Task prompt: Go through the material below and return each line with the string "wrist" in it.

*** Block opens ***

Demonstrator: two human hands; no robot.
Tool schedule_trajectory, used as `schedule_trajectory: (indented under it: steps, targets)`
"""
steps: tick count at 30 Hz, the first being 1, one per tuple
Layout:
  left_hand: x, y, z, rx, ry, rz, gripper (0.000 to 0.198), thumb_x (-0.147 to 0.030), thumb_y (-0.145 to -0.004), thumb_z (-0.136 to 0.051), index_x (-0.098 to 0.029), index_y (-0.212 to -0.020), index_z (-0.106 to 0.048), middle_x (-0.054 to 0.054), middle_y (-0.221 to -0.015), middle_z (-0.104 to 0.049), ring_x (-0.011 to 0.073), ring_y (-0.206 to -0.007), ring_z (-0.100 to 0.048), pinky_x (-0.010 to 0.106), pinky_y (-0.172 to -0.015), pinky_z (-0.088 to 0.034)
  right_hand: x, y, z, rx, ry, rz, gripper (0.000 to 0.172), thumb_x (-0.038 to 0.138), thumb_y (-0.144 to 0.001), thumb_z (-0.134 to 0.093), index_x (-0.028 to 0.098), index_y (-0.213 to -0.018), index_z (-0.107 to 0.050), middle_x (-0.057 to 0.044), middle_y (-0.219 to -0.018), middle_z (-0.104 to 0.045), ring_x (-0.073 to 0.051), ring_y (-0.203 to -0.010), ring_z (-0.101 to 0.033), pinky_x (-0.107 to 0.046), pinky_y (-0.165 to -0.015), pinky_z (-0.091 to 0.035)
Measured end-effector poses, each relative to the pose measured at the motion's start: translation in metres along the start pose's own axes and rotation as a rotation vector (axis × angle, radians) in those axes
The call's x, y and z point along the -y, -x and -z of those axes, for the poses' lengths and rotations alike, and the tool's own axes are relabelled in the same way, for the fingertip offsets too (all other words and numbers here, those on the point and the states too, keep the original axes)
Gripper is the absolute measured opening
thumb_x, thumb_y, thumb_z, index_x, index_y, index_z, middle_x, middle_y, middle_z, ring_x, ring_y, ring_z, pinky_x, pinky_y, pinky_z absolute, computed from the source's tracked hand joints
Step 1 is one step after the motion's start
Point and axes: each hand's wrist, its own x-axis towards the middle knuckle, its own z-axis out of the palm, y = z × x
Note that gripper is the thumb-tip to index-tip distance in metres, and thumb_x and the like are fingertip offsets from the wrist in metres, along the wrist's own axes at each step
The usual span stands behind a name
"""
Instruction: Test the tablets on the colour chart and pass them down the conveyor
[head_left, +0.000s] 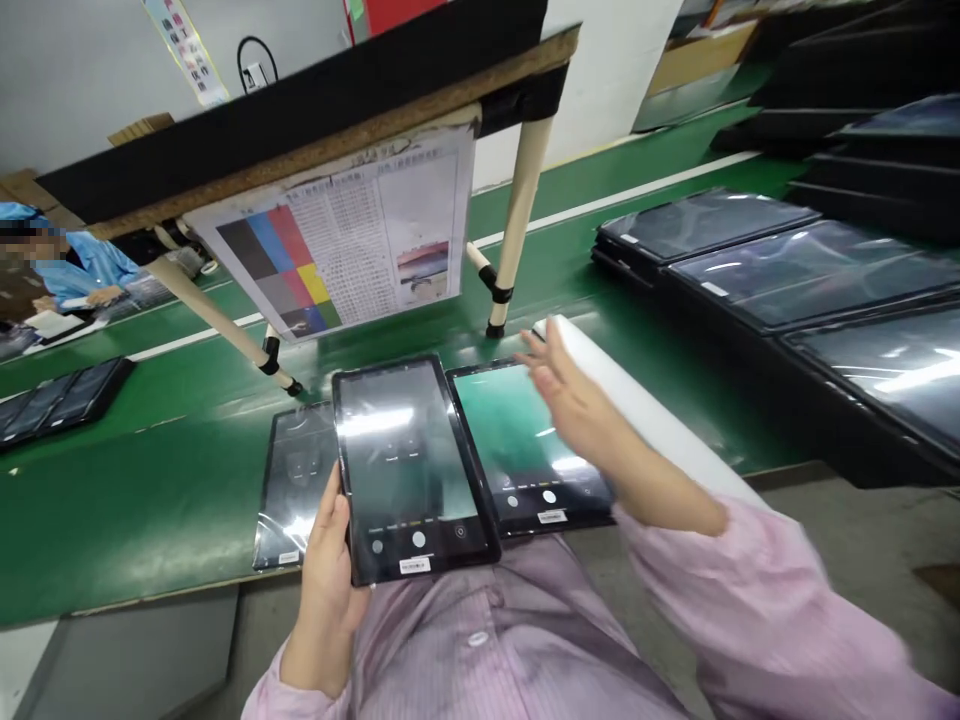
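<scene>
My left hand grips the lower left edge of a black tablet, its camera screen lit and a small barcode label at the bottom. The tablet is raised and tilted toward me. To its right, a second tablet lies on the green bench with a greenish camera picture. Above that one hovers my right hand, fingers stretched out and slightly blurred, holding nothing. A third tablet, its screen dark, lies at the left, partly covered by the held one.
A shelf stand with a printed colour chart stands ahead. Black trays of tablets fill the right; another tray lies far left. A white strip runs beside my right arm. Another person sits at far left.
</scene>
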Motion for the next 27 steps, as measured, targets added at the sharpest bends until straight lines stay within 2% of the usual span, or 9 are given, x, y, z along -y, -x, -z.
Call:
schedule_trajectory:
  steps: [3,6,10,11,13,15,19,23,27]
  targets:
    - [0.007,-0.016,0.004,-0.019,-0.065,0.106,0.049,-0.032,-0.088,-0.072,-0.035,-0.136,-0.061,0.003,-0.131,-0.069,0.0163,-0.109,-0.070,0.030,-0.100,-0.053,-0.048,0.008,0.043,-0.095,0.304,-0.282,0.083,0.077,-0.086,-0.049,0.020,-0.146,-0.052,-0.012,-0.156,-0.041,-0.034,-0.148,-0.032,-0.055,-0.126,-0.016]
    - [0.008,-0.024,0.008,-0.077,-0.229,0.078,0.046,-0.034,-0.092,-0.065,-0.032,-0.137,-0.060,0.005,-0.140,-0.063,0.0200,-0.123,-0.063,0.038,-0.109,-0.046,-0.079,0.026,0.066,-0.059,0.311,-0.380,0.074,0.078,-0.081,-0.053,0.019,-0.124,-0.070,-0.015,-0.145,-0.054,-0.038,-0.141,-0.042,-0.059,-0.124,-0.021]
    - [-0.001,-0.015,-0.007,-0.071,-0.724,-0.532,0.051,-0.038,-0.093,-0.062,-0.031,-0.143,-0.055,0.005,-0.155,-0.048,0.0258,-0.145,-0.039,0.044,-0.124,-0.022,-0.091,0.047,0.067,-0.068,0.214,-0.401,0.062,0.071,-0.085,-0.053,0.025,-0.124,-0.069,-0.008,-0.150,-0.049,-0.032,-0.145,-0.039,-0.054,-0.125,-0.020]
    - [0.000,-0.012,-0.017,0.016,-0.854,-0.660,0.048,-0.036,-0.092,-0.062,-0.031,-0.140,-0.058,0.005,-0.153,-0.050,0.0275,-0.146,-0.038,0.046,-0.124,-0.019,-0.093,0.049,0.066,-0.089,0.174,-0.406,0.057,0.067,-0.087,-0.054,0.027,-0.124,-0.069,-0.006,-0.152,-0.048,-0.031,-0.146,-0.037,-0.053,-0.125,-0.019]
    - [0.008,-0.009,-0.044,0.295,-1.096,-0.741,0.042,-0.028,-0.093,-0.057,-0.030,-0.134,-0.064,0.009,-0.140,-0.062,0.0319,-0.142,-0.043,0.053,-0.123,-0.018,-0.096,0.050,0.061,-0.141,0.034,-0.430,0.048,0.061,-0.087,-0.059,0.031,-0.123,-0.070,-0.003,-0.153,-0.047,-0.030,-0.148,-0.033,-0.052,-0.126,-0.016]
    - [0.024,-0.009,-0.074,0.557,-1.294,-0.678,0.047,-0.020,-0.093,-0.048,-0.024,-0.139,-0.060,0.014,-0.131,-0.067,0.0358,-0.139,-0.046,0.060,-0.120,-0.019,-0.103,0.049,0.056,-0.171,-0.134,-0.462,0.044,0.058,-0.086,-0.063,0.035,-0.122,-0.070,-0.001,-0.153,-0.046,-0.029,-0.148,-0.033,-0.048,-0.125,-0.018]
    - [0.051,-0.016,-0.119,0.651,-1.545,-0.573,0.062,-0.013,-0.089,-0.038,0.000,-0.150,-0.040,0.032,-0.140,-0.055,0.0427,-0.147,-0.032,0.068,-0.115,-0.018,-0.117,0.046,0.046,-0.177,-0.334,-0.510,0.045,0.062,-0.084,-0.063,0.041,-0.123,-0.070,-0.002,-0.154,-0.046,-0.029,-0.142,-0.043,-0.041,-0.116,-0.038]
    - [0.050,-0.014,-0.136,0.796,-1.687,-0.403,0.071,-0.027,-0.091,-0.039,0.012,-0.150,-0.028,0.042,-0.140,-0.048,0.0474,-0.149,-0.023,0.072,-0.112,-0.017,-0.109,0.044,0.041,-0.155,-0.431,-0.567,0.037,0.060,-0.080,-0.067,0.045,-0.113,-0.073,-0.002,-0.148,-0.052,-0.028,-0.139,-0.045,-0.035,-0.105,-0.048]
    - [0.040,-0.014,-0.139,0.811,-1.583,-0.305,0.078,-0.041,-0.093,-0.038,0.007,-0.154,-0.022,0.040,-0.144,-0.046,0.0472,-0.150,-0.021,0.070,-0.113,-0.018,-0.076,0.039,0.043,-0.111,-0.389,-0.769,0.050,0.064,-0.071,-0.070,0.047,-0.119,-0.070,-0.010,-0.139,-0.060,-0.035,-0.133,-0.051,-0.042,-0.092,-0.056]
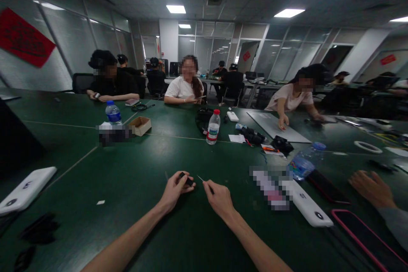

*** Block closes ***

Your response:
Point and axes: each hand's wrist, its own x-axis towards the middle knuckle, its own z-axis out of the palm, y = z × x
Note that gripper is the thumb-tip to index-tip distance in metres, and thumb_x and the like are fingertip offsets from the wrist in metres, along the wrist's own axes at each step

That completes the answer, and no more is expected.